In case of transit of conventional arms, munitions and explosives through Greek territory, the transport company is required to submit a formal request to the ministries of National Economy, National Defence and Public Order.
Guyana. Since 1984 Guyana has neither imported nor exported arms. Its inventory of military equipment encompasses: weapons, primarily small arms, which were inherited from the UK upon gaining independence; weapons which were acquired in 1985 and 1986 to enhance the defence of its territory; the majority of these weapons being of Eastern European manufacture. Guyana as yet does not have import and export policies yet, but the following considerations are taken into account for prospective regulations: external and internal threats; national security contingencies; equipment necessary for the implementation of such contingencies within the context of affordability; procurement through authorized and internationally creditable suppliers; appropriate documentation, including bills of lading and end-user certificates. Sale of obsolete equipment will be based on an examination of tenders submitted by interested parties. The creditworthiness of the interested party and the legitimacy of the transaction will be guaranted.
Honduras. The Government has undertaken steps to reduce the strength of its armed forces. Several units have been transformed into 'green' battalions to conserve forests and mountains, while other units are engaged in agriculture, poultry farming, pig-breeding and stock-raising.

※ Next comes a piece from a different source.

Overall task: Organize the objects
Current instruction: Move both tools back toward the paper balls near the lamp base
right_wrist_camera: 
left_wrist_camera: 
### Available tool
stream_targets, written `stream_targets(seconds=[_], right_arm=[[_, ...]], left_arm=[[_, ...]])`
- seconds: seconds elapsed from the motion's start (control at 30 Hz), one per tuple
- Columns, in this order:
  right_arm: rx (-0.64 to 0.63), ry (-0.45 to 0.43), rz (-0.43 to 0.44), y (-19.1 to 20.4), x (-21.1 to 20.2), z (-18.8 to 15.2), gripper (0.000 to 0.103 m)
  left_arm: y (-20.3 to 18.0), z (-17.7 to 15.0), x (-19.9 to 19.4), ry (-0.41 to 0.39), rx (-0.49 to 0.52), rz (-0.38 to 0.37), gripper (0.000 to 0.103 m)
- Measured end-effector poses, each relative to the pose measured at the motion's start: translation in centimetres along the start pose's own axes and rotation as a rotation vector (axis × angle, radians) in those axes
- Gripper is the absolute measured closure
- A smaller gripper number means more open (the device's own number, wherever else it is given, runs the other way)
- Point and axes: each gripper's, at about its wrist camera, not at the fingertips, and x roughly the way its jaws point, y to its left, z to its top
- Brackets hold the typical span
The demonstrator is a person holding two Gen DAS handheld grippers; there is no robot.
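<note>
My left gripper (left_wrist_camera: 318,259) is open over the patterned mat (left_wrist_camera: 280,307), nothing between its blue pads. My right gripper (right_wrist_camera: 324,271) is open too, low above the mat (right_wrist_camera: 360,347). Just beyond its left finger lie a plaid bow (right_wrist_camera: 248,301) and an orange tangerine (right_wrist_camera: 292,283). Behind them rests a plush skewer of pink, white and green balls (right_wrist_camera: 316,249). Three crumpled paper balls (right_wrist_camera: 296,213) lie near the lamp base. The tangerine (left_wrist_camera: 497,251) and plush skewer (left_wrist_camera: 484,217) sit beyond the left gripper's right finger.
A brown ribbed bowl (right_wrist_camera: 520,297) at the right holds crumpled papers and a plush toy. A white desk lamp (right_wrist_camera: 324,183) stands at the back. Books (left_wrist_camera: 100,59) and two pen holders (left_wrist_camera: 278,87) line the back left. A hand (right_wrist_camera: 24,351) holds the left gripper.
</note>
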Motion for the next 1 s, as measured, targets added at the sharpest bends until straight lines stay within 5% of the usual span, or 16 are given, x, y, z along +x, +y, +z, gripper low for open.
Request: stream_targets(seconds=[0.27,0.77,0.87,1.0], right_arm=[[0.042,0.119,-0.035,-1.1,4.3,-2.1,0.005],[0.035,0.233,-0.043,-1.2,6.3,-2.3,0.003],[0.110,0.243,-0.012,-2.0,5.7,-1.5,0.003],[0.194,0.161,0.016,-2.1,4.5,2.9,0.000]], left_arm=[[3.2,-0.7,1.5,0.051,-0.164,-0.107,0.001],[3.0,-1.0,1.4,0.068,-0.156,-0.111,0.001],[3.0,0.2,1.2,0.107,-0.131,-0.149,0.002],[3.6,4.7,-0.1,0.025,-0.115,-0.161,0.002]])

Italy. In 1990, Italy established a new and complex political-administrative control system on exports, imports and transit of armament material, including dual-use equipment prevailingly employed for military purposes. Regarding weapons of mass destruction the law forbids the manufacturing, import, export and transit of biological, chemical and nuclear weapons, as well as research designed for their production. As export controls for conventional armaments the following criteria have been established: coherence with international commitments (UN, EC, NATO); fight against terrorism; maintenance of friendly relations with other countries; repression of illicit arms trade. More explicitly, another law prohibits sales of arms: to countries engaged in armed conflicts not consistent with Article 51 of the UN Charter; in case of embargoes; to countries recognized as responsible for violating international conventions on human rights.
Lithuania. The acquisition, trade, storage, transportation, and usage of arms in Lithuania is regulated by the Penal Code and the Administrative Code of Lithuania, as well as by governmental regulations and instructions. An import-export control system needs to be established. The military of the former Union of Soviet Socialist Republics, now under the jurisdiction of the Russian Federation, was a problem in that it refused to let its tranfers of property across the border be controlled.

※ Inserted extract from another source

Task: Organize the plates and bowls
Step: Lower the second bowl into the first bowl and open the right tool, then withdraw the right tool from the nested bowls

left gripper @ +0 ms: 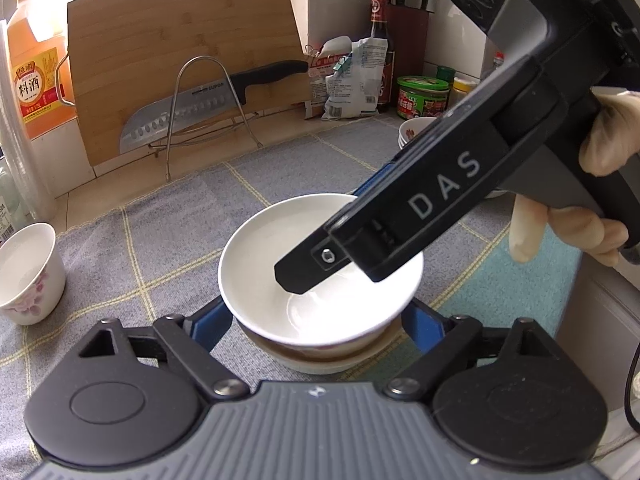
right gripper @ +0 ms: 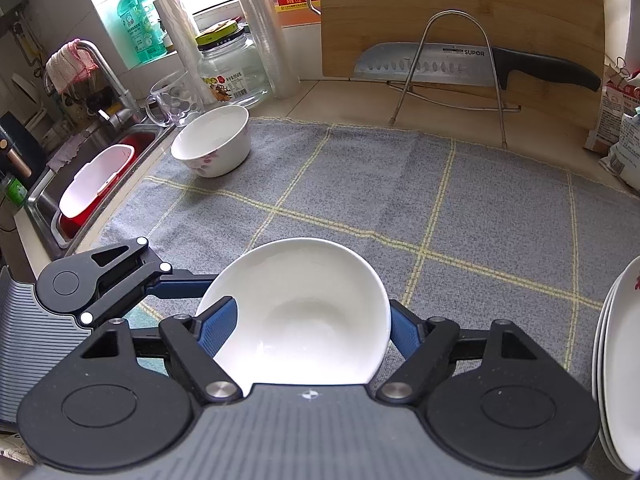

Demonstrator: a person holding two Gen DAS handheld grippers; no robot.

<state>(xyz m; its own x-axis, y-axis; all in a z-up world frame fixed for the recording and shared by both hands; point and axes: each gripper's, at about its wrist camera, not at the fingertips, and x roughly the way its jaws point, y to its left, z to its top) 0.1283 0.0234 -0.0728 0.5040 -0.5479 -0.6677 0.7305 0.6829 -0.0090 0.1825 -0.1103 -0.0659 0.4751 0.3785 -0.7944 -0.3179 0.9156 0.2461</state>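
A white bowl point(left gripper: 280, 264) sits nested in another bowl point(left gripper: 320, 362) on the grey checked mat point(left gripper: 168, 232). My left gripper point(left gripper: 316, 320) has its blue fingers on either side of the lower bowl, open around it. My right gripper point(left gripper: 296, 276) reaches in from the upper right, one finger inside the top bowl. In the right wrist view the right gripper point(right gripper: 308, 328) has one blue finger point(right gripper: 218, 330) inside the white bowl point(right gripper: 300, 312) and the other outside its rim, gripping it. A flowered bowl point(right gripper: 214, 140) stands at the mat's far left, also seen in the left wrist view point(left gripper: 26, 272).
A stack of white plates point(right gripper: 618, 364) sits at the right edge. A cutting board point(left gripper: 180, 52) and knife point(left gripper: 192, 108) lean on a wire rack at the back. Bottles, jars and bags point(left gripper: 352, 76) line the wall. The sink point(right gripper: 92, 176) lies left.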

Netherlands. Arms exports must be consistent with the foreign
and security policy of the Netherlands. Besides exports to allies the Government
also recognizes that non-aligned nations have a legitimate need for defence
procurement. Before June 1991, the political assessment of arms exports took
place after evaluation of the following criteria: the human rights situation;
the existence of an area of potential conflict; the existence of international
embargoes. Also the preservation of regional peace, security and stability
and the national security of the member state, as well as that of friendly
and allied countries, is of importance.
Regarding end-use certificates the following procedures are in effect: for sales involving government authorieties a copy of the sales conract suffices as ean end-use certificate. Regarding sales to private companies a distinction is made between exports to NATO and non-NATO countries. With respect to private companies in NATO countries an international impirt certificate (ICC) issued by the authorities of the importer, is acceptable. ICCs are also accepted if issued by those non-NATO participating in COCOM, for example Australia and Japan, and by the so-called cooperating countries in the framework of COCOM. In case of sales to private companies in non-NATO countries an end-use statement, duly certified, is required. The Netherlands do not apply re-export licence procedures. Once the licence is granted and the goods have been exported, on the basis of adequate end-use documents, a future re-export becomes the responsibility of the importing country's export control authorities. Should it happen that goods have reached another destination than originally indicated, the Economic Investigation Agency will start an investigation which might lead to prosecution. Regarding the prevention of illicit transfers it is important to mention that the Netherlands do not control stocks of arms. The quantity of arms imported into the Netherlands or placed in bonded warehouses can be ascertained if the Netherlands authorities have issued a port certificate at the request of the authorities of the exporting country.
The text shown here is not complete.